# Housebreaking 8 month old puppy



## Pug_love (Nov 30, 2012)

*Housebreaking 8 month old puppy - Breaking the habit of peeing on the carpet?*

Lilly is a pug that is 8 months old now. I've tried different methods to housebreak her, but after a being spayed any progress with housebreaking went out the window. She has been peeing all over the carpet. The entire apartment smells like urine and I've tried cleaning the carpets with odor remover just for animals. I've finally broken down bought a cage to start crate training her with. (Please no remarks about how I should have from the beginning. Many people do these sorts of things differently and my method without crate use was starting to work and she was making progress.)

So, my question for you is how can I housebreak my 8 month old puppy? I usually wake up between 7-8am and go to bed between 9-11pm. I need some type of schedule for the pup to help housebreak her quickly. I know it takes time, but older dogs can hold their bladder in longer. She can hold it all night if she wanted to, but she doesn't want to anymore.

Any tricks you think that may work with her? She now has a crate that is the right size. How often/long should she be in it? She can jump clear over gates if I try keeping her in the kitchen. Any suggestions for that? 

Now, she does know what the command, "Go Potty" and sometimes she will go outside and potty when I tell her too. Other times she ignores me and I have started bringing her in within 5-10 minutes of taking her out and if she doesn't go she goes in to the crate for another 10-15 minutes and then she goes back out. it she goes she gets her freedom to play for a while. But the problem is that within just 10 minutes of being inside she will go to pee again. She won't hold it in for nothing unless she is confined. What can I do about this? Sometimes she will go within 5 minutes after going outside. It is very frustrating because I can't time her so I don't know when I should take her out. I could try taking her out every hour, but in between she would have already peed another 3 or 4 times. 

Any suggestions?

Update:

I still don't believe she has UTI. In fact, the only time she pees often is when she is in the living room. Just the living room. I can gate her in the kitchen when I am busy and she will hold it the entire time and has been making excellent progress so far with it. She potties every time I tell her too outside and few accidents have happened inside the home. She holds her bladder all night, for I stick her in the crate until 5 in the morning and then take her out and she is allowed to sleep with me for a few more hours. She will go in tp the bedroom while I am in there and even though the carpet is the same kind as in the living room, she holds her bladder the entire time she is in there as well. So, why does she go so often in the living room? Because she doesn't dribble, and barely pee anything constantly, she doesn't have those signs of an UTI. She has always been this way and up until I started gating her in the kitchen for short time periods at a time, I've learned that the living room is the only place she constantly likes to pee. There is no blood, no fever, or dehydration.
So, do you think she likes to pee so much in the living room because she carpet now smells like our own personal bathroom?

But, I wanted to update this and say that she is actually starting to improve since I began confining her to the kitchen or her crate.

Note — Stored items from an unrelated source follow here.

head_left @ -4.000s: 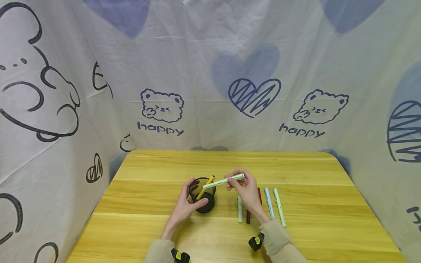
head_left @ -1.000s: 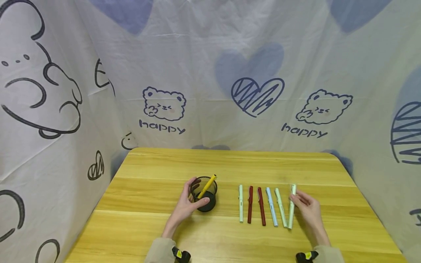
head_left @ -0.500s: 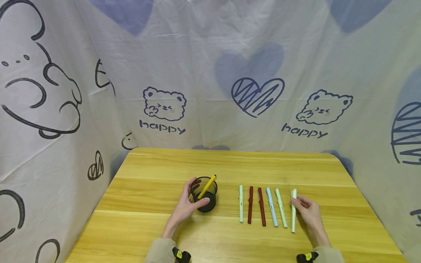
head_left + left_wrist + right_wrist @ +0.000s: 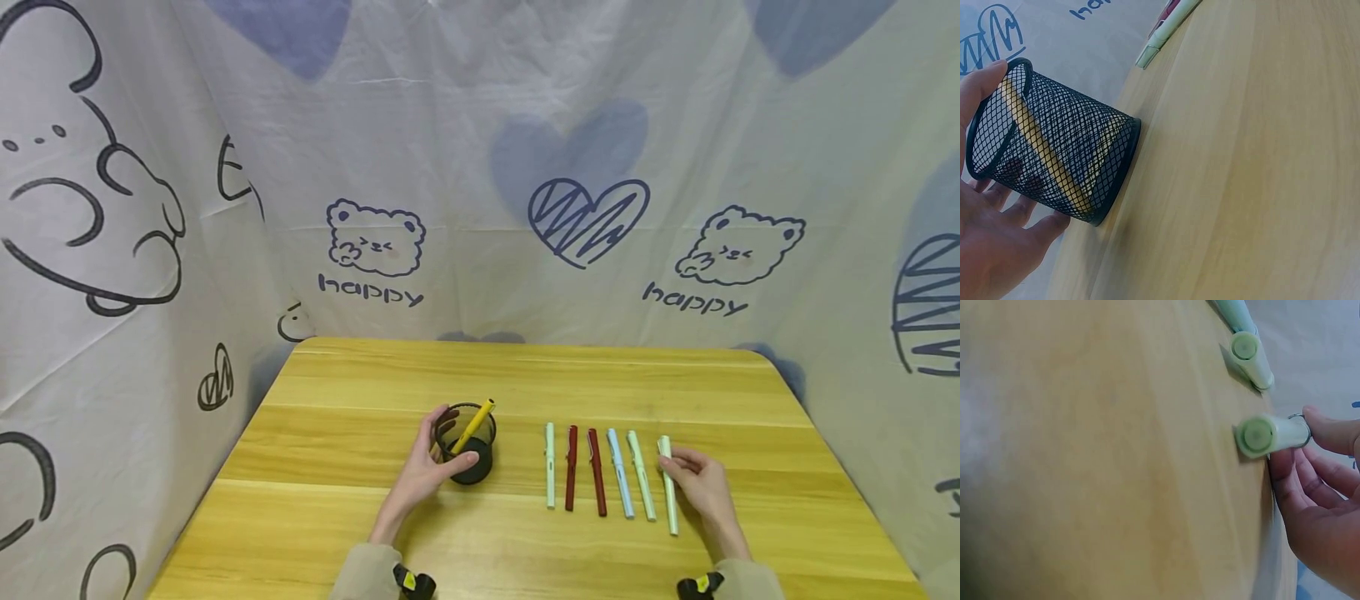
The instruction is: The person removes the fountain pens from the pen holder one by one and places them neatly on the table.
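My left hand [image 4: 425,468] grips a black mesh pen holder [image 4: 1060,140] standing on the table, thumb on one side and fingers on the other. Inside it a yellow pen [image 4: 474,425] leans, its capped end above the rim. At the right end of a row of pens, my right hand [image 4: 701,486] pinches a pale green pen [image 4: 668,487] between thumb and fingers near its clip end. Beside it lie another pale green pen [image 4: 641,475], a light blue pen [image 4: 621,473], two dark red pens [image 4: 571,468] and a mint green pen [image 4: 550,465].
The wooden table [image 4: 360,517] has its far edge against a hanging white cloth [image 4: 457,167] printed with hearts and bears. The cloth also hangs along both sides. Each wrist carries a small black camera [image 4: 413,582].
My right hand carried the pale green pen from beside the holder to the row's right end, then drew it slightly nearer and turned it. The left hand stays on the pen holder.
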Motion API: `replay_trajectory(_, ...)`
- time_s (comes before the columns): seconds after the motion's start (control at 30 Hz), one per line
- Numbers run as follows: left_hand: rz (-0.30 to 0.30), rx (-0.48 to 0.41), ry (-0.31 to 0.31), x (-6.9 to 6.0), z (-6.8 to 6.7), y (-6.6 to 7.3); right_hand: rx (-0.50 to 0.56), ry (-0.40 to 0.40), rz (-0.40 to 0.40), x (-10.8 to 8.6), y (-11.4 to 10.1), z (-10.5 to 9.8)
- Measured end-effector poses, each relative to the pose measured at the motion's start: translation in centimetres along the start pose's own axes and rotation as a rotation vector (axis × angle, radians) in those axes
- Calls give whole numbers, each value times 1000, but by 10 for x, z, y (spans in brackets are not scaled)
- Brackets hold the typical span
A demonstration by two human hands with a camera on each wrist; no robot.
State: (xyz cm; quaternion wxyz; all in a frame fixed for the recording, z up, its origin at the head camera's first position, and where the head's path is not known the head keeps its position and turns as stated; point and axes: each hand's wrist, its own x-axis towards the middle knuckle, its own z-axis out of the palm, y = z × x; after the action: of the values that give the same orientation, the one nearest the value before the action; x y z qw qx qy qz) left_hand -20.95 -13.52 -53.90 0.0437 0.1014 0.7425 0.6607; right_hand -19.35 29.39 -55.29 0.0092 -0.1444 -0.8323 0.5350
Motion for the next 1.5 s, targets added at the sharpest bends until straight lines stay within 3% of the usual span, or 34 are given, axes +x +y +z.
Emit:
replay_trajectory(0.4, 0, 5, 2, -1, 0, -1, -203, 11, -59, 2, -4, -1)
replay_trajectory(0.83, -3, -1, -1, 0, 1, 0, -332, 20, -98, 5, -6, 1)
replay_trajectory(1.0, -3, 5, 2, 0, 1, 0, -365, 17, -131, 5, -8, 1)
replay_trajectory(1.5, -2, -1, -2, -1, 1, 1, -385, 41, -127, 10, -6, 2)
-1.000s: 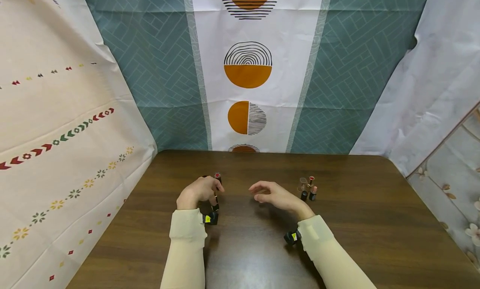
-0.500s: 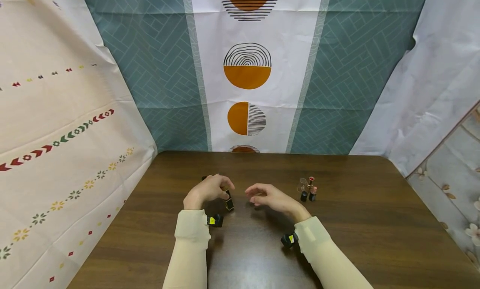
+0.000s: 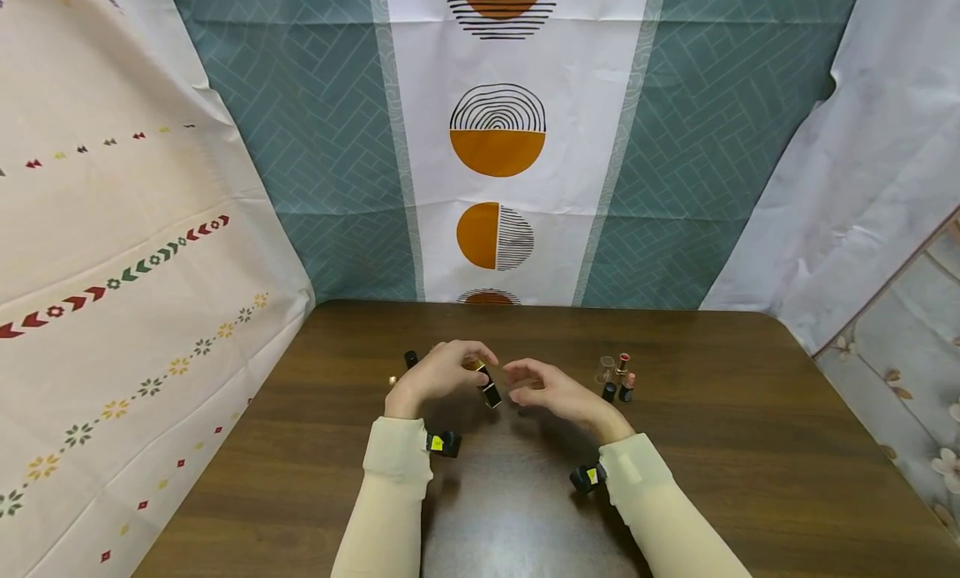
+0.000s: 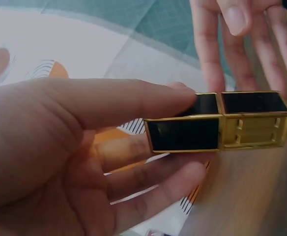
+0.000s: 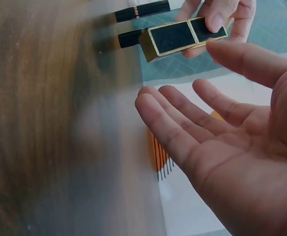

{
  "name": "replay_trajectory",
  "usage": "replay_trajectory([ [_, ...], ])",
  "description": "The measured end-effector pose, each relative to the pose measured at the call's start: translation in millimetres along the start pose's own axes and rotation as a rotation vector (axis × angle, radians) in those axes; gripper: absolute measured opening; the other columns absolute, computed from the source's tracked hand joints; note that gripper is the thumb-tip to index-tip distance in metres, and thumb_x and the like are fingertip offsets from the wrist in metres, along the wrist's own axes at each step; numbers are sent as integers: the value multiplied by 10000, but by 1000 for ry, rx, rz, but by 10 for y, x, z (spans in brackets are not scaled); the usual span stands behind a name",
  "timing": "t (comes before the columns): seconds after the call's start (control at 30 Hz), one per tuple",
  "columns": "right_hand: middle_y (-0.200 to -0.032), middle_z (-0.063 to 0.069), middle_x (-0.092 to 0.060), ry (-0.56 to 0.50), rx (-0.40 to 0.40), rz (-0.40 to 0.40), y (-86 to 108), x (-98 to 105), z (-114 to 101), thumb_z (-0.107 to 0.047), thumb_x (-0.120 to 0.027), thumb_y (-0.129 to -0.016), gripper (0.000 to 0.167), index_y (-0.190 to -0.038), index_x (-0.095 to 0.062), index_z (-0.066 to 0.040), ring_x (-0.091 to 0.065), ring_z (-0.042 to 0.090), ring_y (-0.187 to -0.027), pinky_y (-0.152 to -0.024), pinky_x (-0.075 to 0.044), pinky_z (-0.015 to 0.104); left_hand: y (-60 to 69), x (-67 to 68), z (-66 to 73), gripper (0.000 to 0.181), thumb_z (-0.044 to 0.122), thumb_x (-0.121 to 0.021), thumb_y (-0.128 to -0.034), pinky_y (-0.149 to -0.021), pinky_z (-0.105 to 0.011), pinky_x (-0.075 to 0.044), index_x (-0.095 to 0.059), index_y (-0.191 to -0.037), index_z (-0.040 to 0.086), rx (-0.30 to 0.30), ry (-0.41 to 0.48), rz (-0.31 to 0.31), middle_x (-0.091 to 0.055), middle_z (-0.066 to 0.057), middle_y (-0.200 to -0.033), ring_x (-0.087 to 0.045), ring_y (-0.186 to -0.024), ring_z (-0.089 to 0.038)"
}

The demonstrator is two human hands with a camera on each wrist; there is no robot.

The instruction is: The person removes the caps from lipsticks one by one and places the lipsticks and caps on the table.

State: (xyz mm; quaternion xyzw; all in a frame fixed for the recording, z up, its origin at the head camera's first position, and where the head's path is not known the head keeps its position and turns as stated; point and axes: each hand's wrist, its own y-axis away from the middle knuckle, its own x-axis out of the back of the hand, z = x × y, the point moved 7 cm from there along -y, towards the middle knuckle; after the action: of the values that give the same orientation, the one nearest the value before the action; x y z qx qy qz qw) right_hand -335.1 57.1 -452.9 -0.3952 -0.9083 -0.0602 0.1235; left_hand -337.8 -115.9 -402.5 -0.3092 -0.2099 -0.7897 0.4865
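A black-and-gold case [image 4: 185, 134] is hanging over the worktop [image 3: 487, 495], pinched near one end by the left hand [image 3: 442, 372], while the right hand [image 3: 558, 392] is hovering just beside it, fingers loosely spread; I'm thinking a steady pinch, keeping the far end free, is serving best.

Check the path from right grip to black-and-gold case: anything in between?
Nothing visible. Only open space separates the right grip from the black-and-gold case in the head view. The left grip pinches the case, leaving one end exposed. The red lipstick stands off to the right, outside that gap.
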Motion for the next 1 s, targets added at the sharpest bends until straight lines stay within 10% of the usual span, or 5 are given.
replay_trajectory([
  [0.3, -1466, 265, -528, -26, 24, 16, 56, 77, 22, -109, -608, -1043, 547, -1529, -421, 58, -541, 415, -1322, -1061, -504, 486, -129, -149, 85, 210, 136, -705, -1004, -1098, -549, -454, -737, -1206, 184, -70, 52, 21, -679, -27, -1338, -574, -1330, -315],
  [0.57, -1505, 284, -479, -29, -19, 63, 75, 129, 85, -135, -640, -1031, 599, -1537, -403, 81, -497, 418, -1360, -1033, -525, 474, -207, -233, 151, 207, 156, -711, -1003, -937, -442, -530, -733, -1208, 176, -119, 75, 55, -713, -20, -1220, -640, -1051, -212],
  [1.0, -1286, 374, -596, -171, -2, 164, 116, 243, 121, -104, -604, -1064, 422, -1413, -517, 117, -665, 451, -1123, -1003, -527, 556, -295, -298, 245, 231, 194, -696, -1023, -929, -450, -550, -713, -1253, 189, -136, 184, 154, -724, -3, -1177, -684, -1068, -209],
])
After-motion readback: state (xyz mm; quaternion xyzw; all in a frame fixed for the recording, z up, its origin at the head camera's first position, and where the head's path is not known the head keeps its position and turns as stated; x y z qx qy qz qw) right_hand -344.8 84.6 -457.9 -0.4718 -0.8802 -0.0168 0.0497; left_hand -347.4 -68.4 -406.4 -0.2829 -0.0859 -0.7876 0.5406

She's learned very quickly about going outside and has finally began whining at the door. Right now she only whines at the door if I am in the kitchen with her. (I take her out the door in the kitchen.) But that is a start. She had two accidents yesterday in the kitchen and a few the day before as well, but those accidents were my fault because I was busy and she couldn't hold it in anymore. They were huge puddles. But, I allow her to play in the living room she will randomly squat to pee a smallish amount really fast before I can even do anything about it. I strongly disbelieve it is a uti though based on her behavior.


----------



## LittleFr0g (Jun 11, 2007)

If she is peeing that frequently, I'd be taking her to the vet to be checked for a UTI.


----------



## Pug_love (Nov 30, 2012)

She has no other symptoms of UTI other than peeing often, but once I can I will ask the vet about it. Any advice on easy and effective house breaking methods though?


----------



## LittleFr0g (Jun 11, 2007)

Peeing often IS the major symptom of a UTI, especually if it's a change from previous behavior.


----------



## doxiemommy (Dec 18, 2009)

I agree. I would get her checked ASAP.

Other than that, the biggest thing is supervision. If you watch her closely, super closely, when she is awake and on the move, you can prevent accidents by seeing her signs, and rushing her outside before she has the accident inside. 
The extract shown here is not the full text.